No "Kobe fan" ever blammed Phil for anything. Phil likes playing mind games but I never once recall a Laker fan that liked Kobe more than Shaq blamming anything on Phil. Maybe you should stop putting things in other peoples mouths that never happened. The only problems with Phil, were complaints about him not making in game adjustments, but it was never in the context of Kobe.

Malone made a comment about his wife. She's hot, but if someone said that about my wife, I'd be mad too. But this was after Malone wanted to retire. They two never had problems on the court, and no Kobe fan ever blammed him for anything. On the contrary, I think almost all of the guys that liked Kobe more than shaq, liked having Malone on the team a lot as well.

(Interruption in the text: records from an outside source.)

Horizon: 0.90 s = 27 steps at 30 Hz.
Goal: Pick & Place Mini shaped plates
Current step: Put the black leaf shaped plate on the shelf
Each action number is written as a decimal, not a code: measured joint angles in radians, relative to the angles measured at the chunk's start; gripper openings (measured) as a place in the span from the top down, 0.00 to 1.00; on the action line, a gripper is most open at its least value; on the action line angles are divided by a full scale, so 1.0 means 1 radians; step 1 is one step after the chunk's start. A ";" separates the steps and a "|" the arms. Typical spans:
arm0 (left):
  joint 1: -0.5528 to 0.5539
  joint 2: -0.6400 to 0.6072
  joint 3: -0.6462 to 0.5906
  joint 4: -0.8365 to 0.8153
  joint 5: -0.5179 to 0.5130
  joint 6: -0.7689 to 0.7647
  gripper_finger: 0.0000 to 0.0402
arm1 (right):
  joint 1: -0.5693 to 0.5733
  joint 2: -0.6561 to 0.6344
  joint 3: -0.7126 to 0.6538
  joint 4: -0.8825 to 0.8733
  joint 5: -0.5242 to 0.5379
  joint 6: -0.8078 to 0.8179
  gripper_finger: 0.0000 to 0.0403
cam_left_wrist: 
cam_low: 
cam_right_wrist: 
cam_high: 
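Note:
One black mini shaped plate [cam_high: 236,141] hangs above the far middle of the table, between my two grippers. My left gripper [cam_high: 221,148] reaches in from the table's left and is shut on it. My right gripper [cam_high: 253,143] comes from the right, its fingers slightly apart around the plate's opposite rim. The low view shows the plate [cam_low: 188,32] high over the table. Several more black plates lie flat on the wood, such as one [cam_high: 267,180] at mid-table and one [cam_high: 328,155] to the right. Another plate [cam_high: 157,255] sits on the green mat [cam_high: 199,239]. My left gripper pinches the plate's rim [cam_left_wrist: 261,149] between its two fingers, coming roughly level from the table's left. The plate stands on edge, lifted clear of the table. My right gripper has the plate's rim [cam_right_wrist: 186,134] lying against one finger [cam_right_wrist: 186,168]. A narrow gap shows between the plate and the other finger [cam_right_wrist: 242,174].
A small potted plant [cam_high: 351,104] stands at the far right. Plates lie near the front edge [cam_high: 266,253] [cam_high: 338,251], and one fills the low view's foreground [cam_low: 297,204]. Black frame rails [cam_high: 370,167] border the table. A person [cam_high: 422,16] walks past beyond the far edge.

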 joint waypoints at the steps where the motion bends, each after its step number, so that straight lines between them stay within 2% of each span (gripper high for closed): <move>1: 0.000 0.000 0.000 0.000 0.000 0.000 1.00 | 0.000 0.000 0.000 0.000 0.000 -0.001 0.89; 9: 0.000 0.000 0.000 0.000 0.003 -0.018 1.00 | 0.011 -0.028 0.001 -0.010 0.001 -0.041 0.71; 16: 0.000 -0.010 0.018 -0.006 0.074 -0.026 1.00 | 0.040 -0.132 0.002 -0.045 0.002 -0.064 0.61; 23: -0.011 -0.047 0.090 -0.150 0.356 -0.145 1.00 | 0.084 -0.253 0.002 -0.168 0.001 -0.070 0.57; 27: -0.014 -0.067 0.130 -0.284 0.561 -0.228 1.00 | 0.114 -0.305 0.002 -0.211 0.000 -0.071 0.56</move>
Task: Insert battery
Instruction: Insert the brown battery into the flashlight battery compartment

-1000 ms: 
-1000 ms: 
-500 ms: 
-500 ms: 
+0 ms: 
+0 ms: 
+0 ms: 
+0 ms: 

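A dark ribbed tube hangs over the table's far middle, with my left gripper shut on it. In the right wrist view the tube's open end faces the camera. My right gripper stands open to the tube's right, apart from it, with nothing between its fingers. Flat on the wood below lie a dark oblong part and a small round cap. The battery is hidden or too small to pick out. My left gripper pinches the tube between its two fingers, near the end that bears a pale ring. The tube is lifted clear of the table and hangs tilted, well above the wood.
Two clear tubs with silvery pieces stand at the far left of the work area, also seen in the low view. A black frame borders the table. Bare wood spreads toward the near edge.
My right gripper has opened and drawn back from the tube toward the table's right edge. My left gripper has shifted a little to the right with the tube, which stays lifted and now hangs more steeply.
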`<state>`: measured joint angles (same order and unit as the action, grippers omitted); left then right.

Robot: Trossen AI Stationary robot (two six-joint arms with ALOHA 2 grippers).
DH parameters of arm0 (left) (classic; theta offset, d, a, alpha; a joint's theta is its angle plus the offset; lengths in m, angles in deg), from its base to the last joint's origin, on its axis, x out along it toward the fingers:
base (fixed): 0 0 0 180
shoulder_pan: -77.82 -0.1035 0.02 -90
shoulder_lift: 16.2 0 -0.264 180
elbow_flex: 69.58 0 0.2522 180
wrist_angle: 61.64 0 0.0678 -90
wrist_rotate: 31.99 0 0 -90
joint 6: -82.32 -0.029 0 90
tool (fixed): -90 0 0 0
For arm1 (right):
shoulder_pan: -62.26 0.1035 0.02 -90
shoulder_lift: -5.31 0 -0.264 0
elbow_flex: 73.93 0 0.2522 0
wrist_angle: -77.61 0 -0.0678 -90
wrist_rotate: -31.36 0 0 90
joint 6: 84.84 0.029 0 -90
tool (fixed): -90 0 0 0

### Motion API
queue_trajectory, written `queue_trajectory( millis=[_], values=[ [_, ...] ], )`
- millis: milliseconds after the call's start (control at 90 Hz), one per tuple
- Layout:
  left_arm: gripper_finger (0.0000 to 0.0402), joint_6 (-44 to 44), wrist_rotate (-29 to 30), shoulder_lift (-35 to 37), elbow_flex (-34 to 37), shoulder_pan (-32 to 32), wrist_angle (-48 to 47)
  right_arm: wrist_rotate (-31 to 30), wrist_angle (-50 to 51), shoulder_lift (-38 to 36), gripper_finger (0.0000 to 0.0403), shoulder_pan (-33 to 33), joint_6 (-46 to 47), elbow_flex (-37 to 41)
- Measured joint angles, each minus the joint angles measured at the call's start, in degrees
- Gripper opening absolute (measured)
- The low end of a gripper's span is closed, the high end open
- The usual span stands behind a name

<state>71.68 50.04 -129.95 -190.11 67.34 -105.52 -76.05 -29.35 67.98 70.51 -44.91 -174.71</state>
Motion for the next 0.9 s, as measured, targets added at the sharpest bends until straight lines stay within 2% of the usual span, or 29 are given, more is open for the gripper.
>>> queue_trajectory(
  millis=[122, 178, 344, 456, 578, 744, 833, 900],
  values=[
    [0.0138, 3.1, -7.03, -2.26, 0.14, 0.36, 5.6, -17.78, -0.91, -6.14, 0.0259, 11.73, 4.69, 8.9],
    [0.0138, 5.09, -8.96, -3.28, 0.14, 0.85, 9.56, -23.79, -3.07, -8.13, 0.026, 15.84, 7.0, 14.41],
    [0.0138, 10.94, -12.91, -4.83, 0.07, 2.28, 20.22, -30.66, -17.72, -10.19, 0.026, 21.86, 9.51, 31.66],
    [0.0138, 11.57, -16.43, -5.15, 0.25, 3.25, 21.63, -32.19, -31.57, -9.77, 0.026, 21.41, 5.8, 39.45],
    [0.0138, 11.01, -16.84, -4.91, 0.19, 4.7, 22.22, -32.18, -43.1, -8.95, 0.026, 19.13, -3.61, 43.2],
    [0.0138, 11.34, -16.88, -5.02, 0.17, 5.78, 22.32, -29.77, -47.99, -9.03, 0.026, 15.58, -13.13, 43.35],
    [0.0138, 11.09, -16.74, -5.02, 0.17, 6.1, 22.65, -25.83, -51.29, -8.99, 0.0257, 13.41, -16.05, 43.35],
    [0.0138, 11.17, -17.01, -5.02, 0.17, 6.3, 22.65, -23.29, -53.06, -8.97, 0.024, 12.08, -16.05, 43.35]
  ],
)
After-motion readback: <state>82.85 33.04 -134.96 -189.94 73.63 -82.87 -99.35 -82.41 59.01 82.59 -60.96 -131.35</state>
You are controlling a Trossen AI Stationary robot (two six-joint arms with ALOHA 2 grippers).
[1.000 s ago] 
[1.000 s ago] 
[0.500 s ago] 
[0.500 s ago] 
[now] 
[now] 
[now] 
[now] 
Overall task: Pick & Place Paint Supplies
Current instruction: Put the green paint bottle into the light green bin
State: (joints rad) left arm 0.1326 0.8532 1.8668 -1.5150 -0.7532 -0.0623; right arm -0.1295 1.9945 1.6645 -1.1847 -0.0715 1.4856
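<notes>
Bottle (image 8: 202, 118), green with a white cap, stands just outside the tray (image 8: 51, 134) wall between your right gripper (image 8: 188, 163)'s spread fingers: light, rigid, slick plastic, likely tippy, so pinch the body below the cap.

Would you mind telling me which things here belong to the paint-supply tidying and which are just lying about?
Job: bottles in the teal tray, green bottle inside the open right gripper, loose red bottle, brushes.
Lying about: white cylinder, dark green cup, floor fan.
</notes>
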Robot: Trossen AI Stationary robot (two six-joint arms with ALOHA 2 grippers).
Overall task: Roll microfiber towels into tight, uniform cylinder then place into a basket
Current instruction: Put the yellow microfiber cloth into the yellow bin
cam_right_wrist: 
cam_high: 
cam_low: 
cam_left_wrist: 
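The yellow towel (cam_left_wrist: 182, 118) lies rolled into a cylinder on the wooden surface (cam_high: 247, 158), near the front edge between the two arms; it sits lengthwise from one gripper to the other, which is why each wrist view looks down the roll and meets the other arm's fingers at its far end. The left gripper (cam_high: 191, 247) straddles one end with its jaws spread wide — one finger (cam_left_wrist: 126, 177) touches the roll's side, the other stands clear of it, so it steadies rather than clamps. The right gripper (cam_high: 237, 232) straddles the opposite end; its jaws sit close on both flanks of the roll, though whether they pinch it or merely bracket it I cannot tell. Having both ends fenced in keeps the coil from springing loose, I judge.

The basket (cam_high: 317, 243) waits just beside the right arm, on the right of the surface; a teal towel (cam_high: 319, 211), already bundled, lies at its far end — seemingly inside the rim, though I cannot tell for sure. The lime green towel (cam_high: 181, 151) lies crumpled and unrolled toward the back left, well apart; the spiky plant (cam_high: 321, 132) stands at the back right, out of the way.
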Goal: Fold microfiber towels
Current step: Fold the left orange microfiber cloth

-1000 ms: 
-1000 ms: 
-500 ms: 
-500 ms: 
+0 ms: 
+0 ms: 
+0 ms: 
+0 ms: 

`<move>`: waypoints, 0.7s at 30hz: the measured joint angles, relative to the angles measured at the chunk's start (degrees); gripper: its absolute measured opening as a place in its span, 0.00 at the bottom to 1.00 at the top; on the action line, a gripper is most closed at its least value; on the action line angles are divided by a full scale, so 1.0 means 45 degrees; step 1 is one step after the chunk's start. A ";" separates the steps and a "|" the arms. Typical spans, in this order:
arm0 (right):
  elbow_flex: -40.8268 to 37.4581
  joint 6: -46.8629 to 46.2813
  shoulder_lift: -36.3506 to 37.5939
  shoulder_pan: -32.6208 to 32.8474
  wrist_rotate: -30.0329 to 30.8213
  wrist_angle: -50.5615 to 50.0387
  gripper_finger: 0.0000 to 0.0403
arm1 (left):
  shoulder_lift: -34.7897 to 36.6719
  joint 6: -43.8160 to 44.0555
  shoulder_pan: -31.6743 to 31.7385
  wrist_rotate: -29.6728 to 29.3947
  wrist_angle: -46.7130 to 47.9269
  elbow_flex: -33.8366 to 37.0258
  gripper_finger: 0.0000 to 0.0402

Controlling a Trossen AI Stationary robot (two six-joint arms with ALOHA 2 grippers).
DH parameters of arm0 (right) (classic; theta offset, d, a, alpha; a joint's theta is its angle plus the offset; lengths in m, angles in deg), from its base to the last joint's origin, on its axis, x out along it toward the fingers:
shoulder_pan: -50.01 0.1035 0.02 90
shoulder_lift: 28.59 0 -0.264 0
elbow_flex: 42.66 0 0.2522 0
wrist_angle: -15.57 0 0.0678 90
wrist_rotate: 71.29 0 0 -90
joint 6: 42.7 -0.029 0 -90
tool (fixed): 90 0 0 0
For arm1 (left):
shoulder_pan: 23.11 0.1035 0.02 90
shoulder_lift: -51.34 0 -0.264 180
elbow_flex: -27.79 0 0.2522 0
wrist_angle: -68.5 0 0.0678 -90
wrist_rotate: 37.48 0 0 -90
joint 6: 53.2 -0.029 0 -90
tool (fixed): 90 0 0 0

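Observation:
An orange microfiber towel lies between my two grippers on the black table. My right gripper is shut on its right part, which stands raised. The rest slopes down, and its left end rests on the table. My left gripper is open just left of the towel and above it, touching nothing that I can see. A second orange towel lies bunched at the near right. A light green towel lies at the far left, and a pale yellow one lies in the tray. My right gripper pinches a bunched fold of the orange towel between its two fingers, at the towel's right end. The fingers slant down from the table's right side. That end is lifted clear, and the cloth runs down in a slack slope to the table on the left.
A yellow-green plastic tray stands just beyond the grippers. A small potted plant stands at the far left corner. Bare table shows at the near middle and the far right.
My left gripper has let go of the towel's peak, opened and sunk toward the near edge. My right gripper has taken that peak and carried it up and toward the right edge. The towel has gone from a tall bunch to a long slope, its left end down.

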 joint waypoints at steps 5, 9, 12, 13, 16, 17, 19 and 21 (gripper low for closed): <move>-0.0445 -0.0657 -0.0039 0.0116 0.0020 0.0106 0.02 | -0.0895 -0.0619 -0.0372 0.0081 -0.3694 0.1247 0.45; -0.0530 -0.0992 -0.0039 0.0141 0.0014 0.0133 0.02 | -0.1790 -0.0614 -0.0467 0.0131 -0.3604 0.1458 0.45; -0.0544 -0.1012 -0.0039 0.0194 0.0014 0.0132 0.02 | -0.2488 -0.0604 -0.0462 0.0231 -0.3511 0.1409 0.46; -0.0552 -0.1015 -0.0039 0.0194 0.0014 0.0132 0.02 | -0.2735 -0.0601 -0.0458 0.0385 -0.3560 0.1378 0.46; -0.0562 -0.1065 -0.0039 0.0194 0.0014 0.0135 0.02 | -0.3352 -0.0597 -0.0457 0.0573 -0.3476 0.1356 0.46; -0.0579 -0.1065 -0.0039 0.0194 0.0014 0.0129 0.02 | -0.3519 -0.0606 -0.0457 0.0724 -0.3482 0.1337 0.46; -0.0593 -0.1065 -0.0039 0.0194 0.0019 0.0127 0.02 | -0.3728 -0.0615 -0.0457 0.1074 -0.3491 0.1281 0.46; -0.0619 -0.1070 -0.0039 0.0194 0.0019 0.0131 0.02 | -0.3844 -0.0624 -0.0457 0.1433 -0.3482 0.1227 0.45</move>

Atkins is a chucker that plays bad defense. People disliked him for the same reason they disliked Smush, it had nothing to do with Kobe's relationship with him. Atkins is a peon, what he thinks doesn't matter, this is a superstar driven league. It's why Jordan and KG can punch teammates in practice and get away with it and be admired. Atkins should be thankful.

If you like Mitch as our GM, I don't know what else to say. The guy is a complete fool, the only good move he has ever made was his recent choice to draft Critt, and even then it was probably an accident. He has more non-moves that would have significantly helped our team than I can count. He put a deadline on Shaq trade for reason which decreased our bargaining power. Again, you let blind hate get in your way of thinking

Buss is a good owner in the sense that he understands that the NBA is a star driven league. You win with superstars that propel, not a bunch of "team guys." This isn't the NFL. The team with the most top heavy talent wins, not the team with the most balance one through twelve. However, if he lied to Shaq and Shaq wanted to be traded because of it. You can't blame Kobe. If he lies to Kobe about trying to contend instead of six year rebuilding plan, you can't blame Kobe on that. If his son is a ******* and leaks rumors to the media about Kobe, you can't expect Kobe to support his son.

All NBA stars are prima donnas, if you can't accept that, you should stop watching the NBA. I like Kobe because he is talented on the court, he is ultra competitive, and he works hard to get even better. Most importantly, there are few players that give a team a better chance of winning it all (Duncan, maybe Lebron, and maybe Wade just because he gets a lot of calls).


----------



## Jamel Irief (May 19, 2002)

KennethTo said:


> Shaq was a lazy sack of ****. He should have been traded after the toe comment and company time, regardless if we had Kobe or not, because at $30 million and decliningg shape and game, the team was going to win a title. It seems you care more about keeping your favorite players than winning despite any decline in their game. I like Kobe on the team because he increases our chances of winning.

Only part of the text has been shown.